● What to produce
Work out how many lines of the listing hold "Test" and return that number by itself.

● Material shown
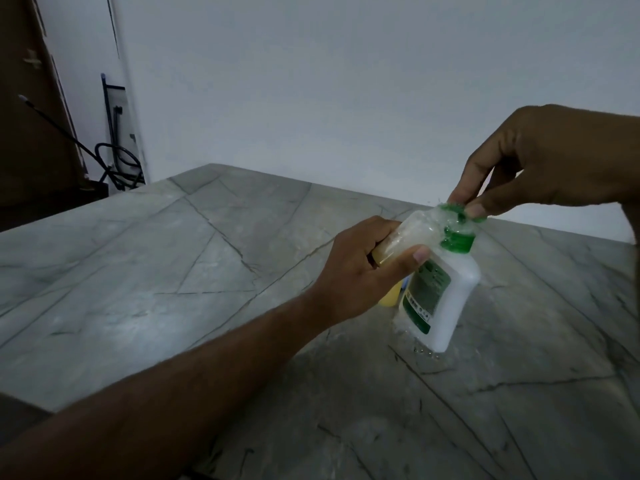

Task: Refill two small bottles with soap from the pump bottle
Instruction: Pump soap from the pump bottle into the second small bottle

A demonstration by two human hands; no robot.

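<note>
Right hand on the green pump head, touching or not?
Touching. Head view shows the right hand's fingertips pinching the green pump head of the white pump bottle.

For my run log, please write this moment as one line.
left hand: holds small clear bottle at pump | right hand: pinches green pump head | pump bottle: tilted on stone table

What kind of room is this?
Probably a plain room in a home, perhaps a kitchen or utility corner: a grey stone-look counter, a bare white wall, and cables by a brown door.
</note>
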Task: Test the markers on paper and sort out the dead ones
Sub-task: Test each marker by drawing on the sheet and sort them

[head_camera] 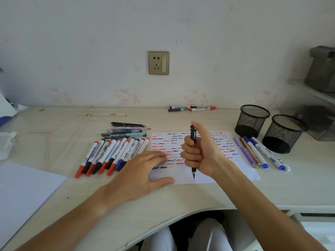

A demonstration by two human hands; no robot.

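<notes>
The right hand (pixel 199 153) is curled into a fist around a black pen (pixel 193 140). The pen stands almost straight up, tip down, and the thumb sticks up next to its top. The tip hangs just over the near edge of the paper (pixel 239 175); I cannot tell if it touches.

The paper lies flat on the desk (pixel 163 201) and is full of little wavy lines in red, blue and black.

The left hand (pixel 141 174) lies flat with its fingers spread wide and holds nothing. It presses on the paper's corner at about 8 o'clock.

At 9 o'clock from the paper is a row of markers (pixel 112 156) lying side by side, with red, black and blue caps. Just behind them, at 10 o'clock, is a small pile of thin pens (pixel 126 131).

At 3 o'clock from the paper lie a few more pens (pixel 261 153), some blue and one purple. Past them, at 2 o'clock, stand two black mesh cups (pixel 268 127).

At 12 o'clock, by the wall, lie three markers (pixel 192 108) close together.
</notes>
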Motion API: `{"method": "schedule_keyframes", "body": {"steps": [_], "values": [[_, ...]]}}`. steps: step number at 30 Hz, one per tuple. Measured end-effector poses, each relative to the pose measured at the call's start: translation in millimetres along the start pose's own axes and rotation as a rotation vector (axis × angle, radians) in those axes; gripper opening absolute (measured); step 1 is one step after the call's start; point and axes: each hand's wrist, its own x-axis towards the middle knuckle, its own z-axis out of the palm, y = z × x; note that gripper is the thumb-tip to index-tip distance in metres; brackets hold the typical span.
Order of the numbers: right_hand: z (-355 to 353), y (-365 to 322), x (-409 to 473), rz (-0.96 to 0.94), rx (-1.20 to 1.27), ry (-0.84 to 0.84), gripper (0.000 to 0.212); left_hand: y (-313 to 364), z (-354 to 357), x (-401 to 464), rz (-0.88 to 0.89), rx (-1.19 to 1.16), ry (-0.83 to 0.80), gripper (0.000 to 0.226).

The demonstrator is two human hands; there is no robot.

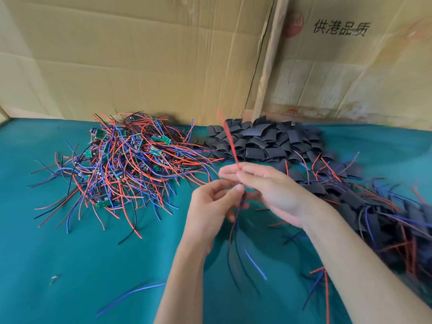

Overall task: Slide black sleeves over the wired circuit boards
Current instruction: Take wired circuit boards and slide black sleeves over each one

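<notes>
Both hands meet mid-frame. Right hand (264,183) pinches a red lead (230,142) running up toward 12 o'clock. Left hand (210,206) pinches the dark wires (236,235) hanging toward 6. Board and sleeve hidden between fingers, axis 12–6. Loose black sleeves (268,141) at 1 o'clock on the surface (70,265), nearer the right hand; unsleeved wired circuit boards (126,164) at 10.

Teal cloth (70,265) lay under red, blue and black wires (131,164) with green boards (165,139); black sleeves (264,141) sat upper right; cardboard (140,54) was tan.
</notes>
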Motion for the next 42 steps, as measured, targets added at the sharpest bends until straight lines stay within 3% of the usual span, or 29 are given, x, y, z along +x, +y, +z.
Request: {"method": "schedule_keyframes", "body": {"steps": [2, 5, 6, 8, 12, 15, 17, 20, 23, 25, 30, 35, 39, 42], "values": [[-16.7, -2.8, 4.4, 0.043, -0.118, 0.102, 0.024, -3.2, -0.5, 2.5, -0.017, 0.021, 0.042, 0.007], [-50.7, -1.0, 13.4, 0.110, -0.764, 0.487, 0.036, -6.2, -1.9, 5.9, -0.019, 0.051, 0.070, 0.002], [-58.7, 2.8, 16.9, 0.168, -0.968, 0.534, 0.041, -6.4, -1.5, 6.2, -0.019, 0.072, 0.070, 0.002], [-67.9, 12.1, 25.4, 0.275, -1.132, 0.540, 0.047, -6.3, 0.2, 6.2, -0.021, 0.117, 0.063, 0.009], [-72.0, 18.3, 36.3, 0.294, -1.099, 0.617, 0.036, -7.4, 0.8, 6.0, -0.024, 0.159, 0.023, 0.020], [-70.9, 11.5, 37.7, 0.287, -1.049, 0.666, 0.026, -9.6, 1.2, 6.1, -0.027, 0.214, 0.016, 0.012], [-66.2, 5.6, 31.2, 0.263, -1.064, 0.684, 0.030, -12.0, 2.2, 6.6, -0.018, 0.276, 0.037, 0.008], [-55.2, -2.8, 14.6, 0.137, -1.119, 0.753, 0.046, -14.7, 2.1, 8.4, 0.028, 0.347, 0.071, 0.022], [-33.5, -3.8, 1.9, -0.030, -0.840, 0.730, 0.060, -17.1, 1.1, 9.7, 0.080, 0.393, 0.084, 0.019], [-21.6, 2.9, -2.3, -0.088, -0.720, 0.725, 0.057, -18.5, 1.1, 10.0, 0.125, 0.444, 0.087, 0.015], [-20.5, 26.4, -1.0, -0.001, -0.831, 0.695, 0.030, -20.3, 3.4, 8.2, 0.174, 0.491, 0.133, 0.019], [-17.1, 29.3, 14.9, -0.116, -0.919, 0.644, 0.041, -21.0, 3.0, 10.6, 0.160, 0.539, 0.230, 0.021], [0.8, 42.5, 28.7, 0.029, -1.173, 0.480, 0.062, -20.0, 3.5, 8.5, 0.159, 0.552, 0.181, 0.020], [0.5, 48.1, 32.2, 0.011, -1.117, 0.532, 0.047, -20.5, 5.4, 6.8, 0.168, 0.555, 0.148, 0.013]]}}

● Solution for this exercise
2